In der Stadt Amstetten ist der Schnitt höher, denn da gibt es laut A1 noch 30 Fernsprechanlagen, jene in den Ortsteilen nicht mitgezählt. Wie oft sie genutzt werden, hängt auch vom Standort ab, der oft historisch gewachsen ist. „Wir passen ihn aber auch laufend dem Bedarf an. Zu Verlegungen kommt es zum Beispiel öfter im Zuge von Ortsumgestaltungen“, erklärt die A1-Sprecherin.

Eine Stromtankstelle in Waidhofen

Neuerdings werden Telefonzellen auch als Stromtankstellen genutzt: Seit Mai 2010 hat A1 in ganz Österreich knapp 40 Ladestationen für E-Fahrzeuge errichtet.

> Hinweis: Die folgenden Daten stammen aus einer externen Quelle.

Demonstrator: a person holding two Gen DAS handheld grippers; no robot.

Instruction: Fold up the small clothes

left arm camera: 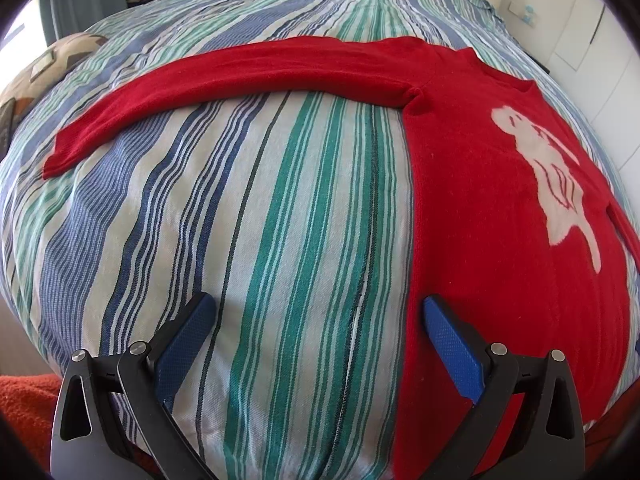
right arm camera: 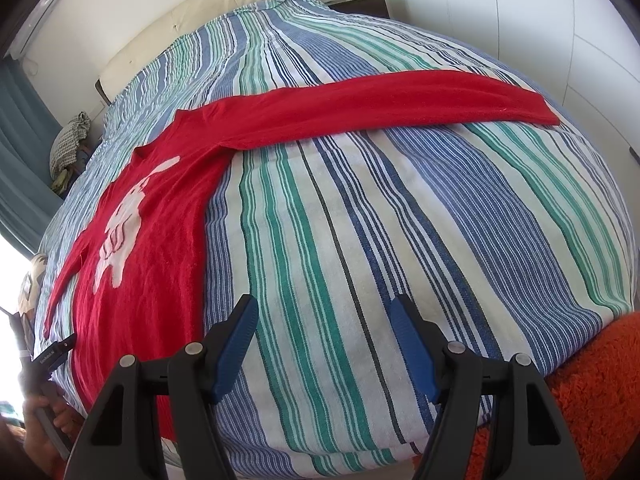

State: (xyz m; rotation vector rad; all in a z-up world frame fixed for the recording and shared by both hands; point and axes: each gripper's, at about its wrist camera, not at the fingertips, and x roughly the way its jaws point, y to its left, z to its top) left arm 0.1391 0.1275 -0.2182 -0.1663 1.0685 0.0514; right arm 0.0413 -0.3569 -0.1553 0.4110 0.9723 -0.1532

Die Telefonzelle beim Pfarrgarten-Parkplatz in Waidhofen wurde schon 2010 zu einer Stromtankstelle umgebaut.
Kössl

Im Bezirk Amstetten gibt es eine Stromtankstelle, und zwar in Waidhofen an der Ybbs beim Pfarrgarten-Parkplatz. Über einen Touchscreen kann man dort auch im Internet surfen.

Einige Telefonzellen-Standorte wurden auch in A1-Paket-Stationen umgewandelt. Im Bezirk gibt es zwei: in Amstetten (Am Frachtenbahnhof 3) und in St. Valentin (Westbahnstraße 29).

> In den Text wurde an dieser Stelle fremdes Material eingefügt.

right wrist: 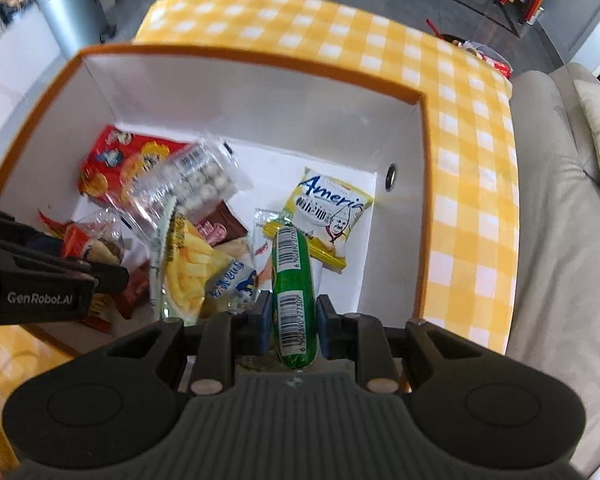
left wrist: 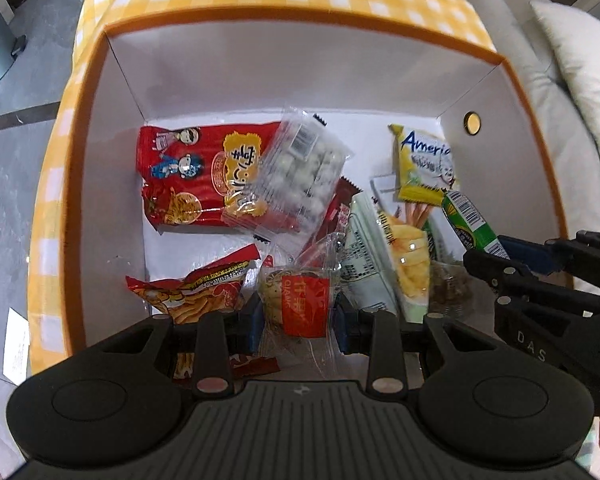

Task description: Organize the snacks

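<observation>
Over the orange-rimmed white cardboard box (right wrist: 418,98), my right gripper (right wrist: 291,316) is clamped on a green plastic-wrapped sausage (right wrist: 291,276), lengthwise so it can't roll. My left gripper (left wrist: 298,316) pinches a clear packet with a red label (left wrist: 300,304), near the box's left side, ready to drop.

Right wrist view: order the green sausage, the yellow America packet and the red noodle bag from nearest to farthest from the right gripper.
1. Green sausage: clamped in the right gripper.
2. Yellow America packet: just beyond the sausage's tip, box floor.
3. Red noodle bag: far left corner.
</observation>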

Manche Telefonzellen erfüllen inzwischen auch längst eine andere Funktion und wurden zum Beispiel zu Bücherzellen umgestaltet. So kann man sich etwa im Hofmühlpark in Hausmening, am Hauptplatz in Mauer oder vor der Post und am Freisingerberg in Waidhofen kostenlos mit Lesestoff versorgen oder eigene Bücher in der Zelle deponieren.

Auch in Seitenstetten gibt es beim Kinderspielplatz beim Bauhof eine Bücherzelle, die von Gemeindemitarbeitern umgebaut wurde und auch einen neuen Anstrich erhalten hat. Ein früheres Standardwerk sucht man dort allerdings vergebens: das gute alte Telefonbuch.